Così è. Antonio Conte saluta e all’orizzonte c’è Maurizio Sarri. “Io speriamo che me la cavo” scriverebbe Lina Wertmüller in un misto di rassegnazione, ironia e speranza. Ci facciamo male da soli e le conseguenze le riconosciamo sempre troppo tardi.

Domenica allo stadio Maradona, ultimo atto di un campionato folle e vincente. Vincente, certo, perché concluderlo al secondo posto, dopo aver giocato tante partite con 11 uomini con la panchina vuota, significa aver raggiunto un primato. Il Napoli accede alla Champions per la nona volta tra le grandi d’Europa potendo così contare su un tesoretto indispensabile per partire con una squadra competitiva. Tra l’altro, Antonio Conte lascia al Napoli proprio la cultura della competitività se non del successo e con una squadra che potrà contare sull’esperienza di un fuoriclasse come De Bruyne e su Mc Tominay votato quale uno dei 5 migliori centrocampisti di Serie A insieme con Çalhanoğlu, Nico Paz, Zielinski e Barella. Poi c’è la gioventù antica come Hojlund e recente come Alisson, Giovane, Vergara. C’è da riscoprire Neres e magari valorizzare  qualche rientro eccellente come Marianucci o Marin. C’è tanta, tanta qualità che chi succederà a Conte potrà far valere in termini di vittorie.

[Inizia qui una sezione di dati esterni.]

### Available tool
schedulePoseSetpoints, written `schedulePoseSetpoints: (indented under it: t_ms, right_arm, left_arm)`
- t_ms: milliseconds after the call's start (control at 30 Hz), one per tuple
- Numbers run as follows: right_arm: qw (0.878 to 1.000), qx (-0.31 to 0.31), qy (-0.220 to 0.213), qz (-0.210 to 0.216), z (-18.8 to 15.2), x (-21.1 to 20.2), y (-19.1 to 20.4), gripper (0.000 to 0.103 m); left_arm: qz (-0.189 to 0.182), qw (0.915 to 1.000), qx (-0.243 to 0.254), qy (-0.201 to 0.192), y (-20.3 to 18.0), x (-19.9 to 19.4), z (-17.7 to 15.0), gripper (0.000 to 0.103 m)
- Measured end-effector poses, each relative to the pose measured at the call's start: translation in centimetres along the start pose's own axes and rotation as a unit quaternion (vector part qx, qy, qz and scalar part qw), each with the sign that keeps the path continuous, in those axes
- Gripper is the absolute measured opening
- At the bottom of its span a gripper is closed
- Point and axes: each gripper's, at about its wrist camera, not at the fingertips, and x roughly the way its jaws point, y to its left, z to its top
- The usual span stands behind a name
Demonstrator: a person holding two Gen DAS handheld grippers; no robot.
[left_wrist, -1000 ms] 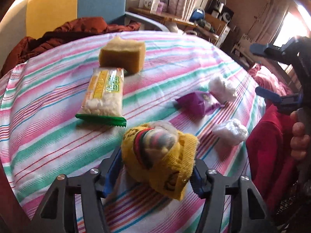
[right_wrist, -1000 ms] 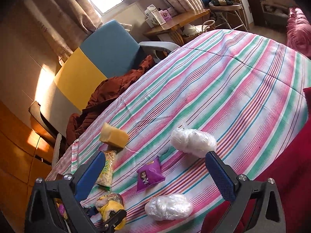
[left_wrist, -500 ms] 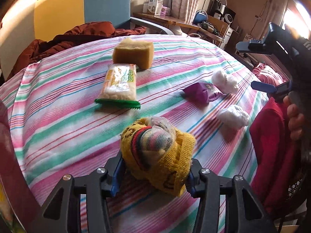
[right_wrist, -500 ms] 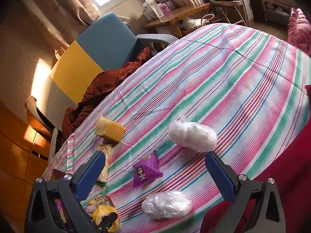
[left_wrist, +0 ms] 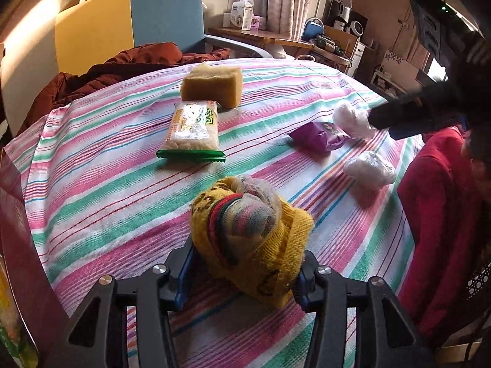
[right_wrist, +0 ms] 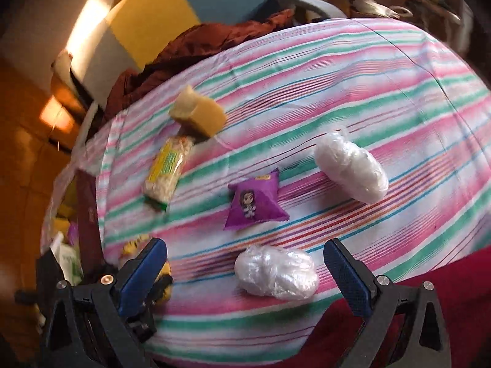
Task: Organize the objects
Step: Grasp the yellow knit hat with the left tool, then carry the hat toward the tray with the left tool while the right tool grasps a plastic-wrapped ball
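Observation:
My left gripper (left_wrist: 245,270) is shut on a rolled yellow knitted sock bundle (left_wrist: 248,230), just above the striped tablecloth (left_wrist: 107,184) near its front edge. Beyond it lie a green-edged rice cracker pack (left_wrist: 193,128), a yellow-brown sponge (left_wrist: 211,84), a purple snack pack (left_wrist: 319,136) and two white plastic bundles (left_wrist: 351,119) (left_wrist: 369,170). My right gripper (right_wrist: 244,248) is open and points steeply down. The nearer white bundle (right_wrist: 276,271) lies below the gap between its blue pads (right_wrist: 144,270), untouched. The purple pack (right_wrist: 254,204) and the farther bundle (right_wrist: 349,168) lie beyond it.
A dark red box (left_wrist: 18,230) with packets inside stands at the table's left edge. A blue and yellow chair (left_wrist: 129,21) with a rust-brown jacket (left_wrist: 122,67) is behind the table. A person's red garment (left_wrist: 435,214) borders the right edge. Bare cloth stretches far right (right_wrist: 399,76).
The left jaws closed in on the sock bundle and drew it back a little. The right gripper rolled, tipped down and came over the nearer white bundle.

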Motion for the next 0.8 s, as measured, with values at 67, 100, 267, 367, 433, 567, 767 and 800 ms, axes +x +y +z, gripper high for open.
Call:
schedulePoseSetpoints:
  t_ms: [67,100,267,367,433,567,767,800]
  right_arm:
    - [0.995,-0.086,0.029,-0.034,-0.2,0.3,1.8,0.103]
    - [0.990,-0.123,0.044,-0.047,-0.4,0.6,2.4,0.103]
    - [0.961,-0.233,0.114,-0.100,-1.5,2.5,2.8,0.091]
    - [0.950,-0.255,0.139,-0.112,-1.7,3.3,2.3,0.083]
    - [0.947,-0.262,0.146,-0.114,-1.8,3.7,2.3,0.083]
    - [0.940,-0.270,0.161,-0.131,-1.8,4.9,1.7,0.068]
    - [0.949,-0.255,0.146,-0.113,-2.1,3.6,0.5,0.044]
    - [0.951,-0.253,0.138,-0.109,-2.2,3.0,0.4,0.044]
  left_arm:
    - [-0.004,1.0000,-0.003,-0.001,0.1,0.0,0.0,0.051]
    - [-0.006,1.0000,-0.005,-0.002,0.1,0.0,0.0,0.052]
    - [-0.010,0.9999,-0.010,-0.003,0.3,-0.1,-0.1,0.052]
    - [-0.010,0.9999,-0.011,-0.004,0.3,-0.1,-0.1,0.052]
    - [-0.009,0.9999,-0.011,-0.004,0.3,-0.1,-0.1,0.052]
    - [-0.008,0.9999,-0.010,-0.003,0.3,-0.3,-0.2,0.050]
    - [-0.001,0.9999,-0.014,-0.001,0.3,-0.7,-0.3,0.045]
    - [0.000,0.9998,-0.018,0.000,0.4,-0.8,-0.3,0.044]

Ora è il momento di puntare i riflettori sull’ultima partita del campionato che deve suggellare anche il secondo posto, quasi sicuro. Tante le possibili combinazioni ma forse l’unica più temibile è la sconfitta del Napoli e la vittoria del Milan. E allora si farebbero i conti. Con la vittoria per 3-0 sul Pisa, il Napoli è a+3 differenza gol generali sul Milan, quindi…..

Quindi in 55mila a tifare per concludere con una standing ovation, o meglio con un applauso di gratitudine per un condottiero che non ha consentito che la barca affondasse. Meditate gente, meditate.